▶ [Material provided]
........

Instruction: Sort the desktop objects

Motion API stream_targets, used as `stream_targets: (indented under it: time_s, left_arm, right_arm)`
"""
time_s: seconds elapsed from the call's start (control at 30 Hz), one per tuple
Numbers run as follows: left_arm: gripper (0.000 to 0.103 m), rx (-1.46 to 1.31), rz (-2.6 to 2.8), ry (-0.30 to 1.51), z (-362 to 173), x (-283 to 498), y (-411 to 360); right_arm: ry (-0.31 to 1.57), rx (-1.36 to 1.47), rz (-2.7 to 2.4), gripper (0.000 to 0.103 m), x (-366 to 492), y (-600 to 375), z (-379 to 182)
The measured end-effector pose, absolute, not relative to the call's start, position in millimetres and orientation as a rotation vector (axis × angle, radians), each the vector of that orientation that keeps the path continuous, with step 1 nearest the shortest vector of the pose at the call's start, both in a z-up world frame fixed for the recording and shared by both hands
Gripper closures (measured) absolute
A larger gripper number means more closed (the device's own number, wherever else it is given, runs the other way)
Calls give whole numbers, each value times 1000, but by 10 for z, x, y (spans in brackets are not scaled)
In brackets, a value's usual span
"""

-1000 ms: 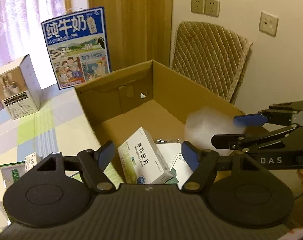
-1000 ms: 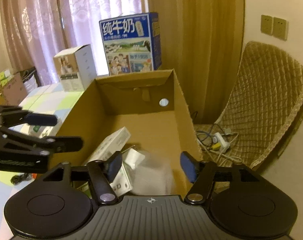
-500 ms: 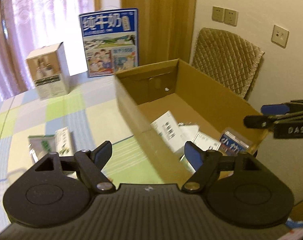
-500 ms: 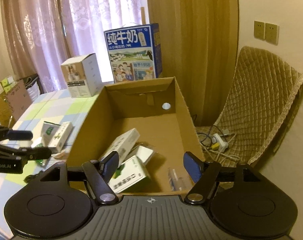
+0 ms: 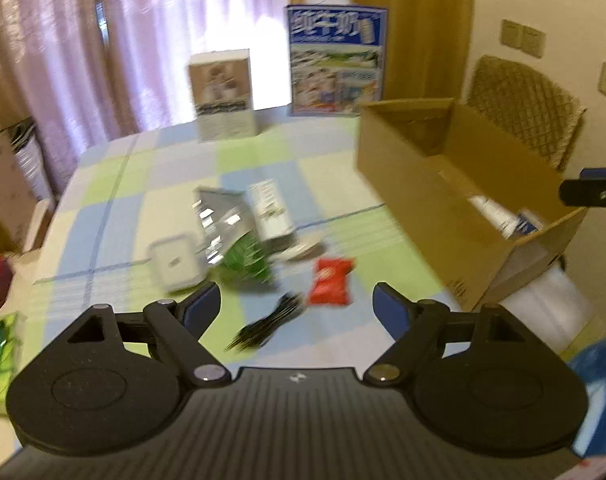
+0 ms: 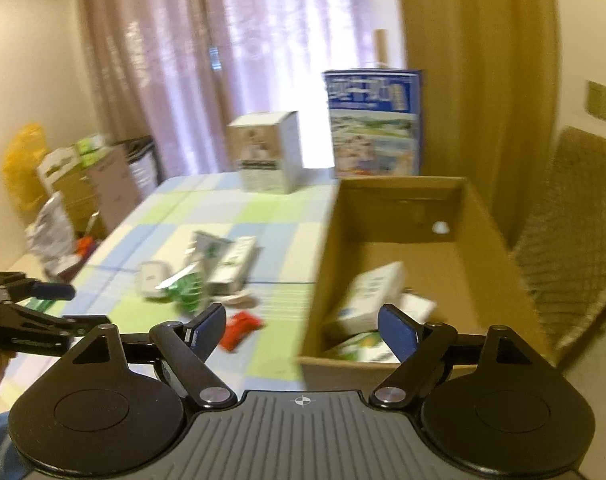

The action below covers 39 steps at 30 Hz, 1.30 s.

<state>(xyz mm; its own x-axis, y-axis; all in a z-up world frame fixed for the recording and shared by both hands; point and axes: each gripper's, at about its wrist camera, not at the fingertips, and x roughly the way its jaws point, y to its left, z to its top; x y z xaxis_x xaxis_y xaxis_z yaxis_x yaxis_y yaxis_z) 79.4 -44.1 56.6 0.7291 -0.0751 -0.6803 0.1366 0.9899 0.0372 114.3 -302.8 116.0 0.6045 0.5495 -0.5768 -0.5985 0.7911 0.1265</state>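
- Standing wide with nothing between them, the fingers (image 5: 387, 312) of the left gripper (image 5: 297, 308) have just been opening; they hang over the near part of the surface (image 5: 143, 172).
- The right gripper (image 6: 301, 326) is likewise empty, its fingers (image 6: 397, 330) spread and just opened wider, at the near left corner of the cardboard box (image 6: 323, 272).
- Ahead of the left gripper: a black cable (image 5: 269, 322) and a red packet (image 5: 330, 280), both loose on the surface.
- Further in, mid-surface: a pile of a silver pouch (image 5: 221, 220), a green packet (image 5: 247, 260), a white case (image 5: 175, 262) and a white carton (image 5: 270, 214), touching or overlapping.
- Along the right edge, the cardboard box already holds several white medicine boxes (image 6: 369, 300).
- Judged progress: partly sorted; the pile, packet and cable remain.
- At the far edge stand a milk carton case (image 5: 337, 60) and a small printed box (image 5: 223, 92), perhaps not meant for sorting.
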Motion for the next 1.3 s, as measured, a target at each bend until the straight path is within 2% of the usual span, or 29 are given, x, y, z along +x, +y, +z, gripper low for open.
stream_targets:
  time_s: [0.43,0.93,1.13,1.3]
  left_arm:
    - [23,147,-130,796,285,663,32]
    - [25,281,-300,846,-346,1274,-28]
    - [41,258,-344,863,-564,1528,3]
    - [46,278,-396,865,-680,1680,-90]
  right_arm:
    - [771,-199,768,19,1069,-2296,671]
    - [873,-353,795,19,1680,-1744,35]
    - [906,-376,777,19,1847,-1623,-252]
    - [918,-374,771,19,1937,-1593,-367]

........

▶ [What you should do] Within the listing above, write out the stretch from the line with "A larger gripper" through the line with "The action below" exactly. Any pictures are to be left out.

▶ [Response to the task]
A larger gripper number means more closed (the device's own number, wherever else it is given, runs the other way)
Calls give whole numbers, each value times 1000, but by 10 for z, x, y (spans in brackets are not scaled)
In brackets, a value's usual span
"""

-1000 ms: 
-1000 ms: 
-500 ms: 
-500 ms: 
+0 ms: 
+0 ms: 

The action below covers 39 steps at 30 Hz, 1.30 s.

No more output will be given.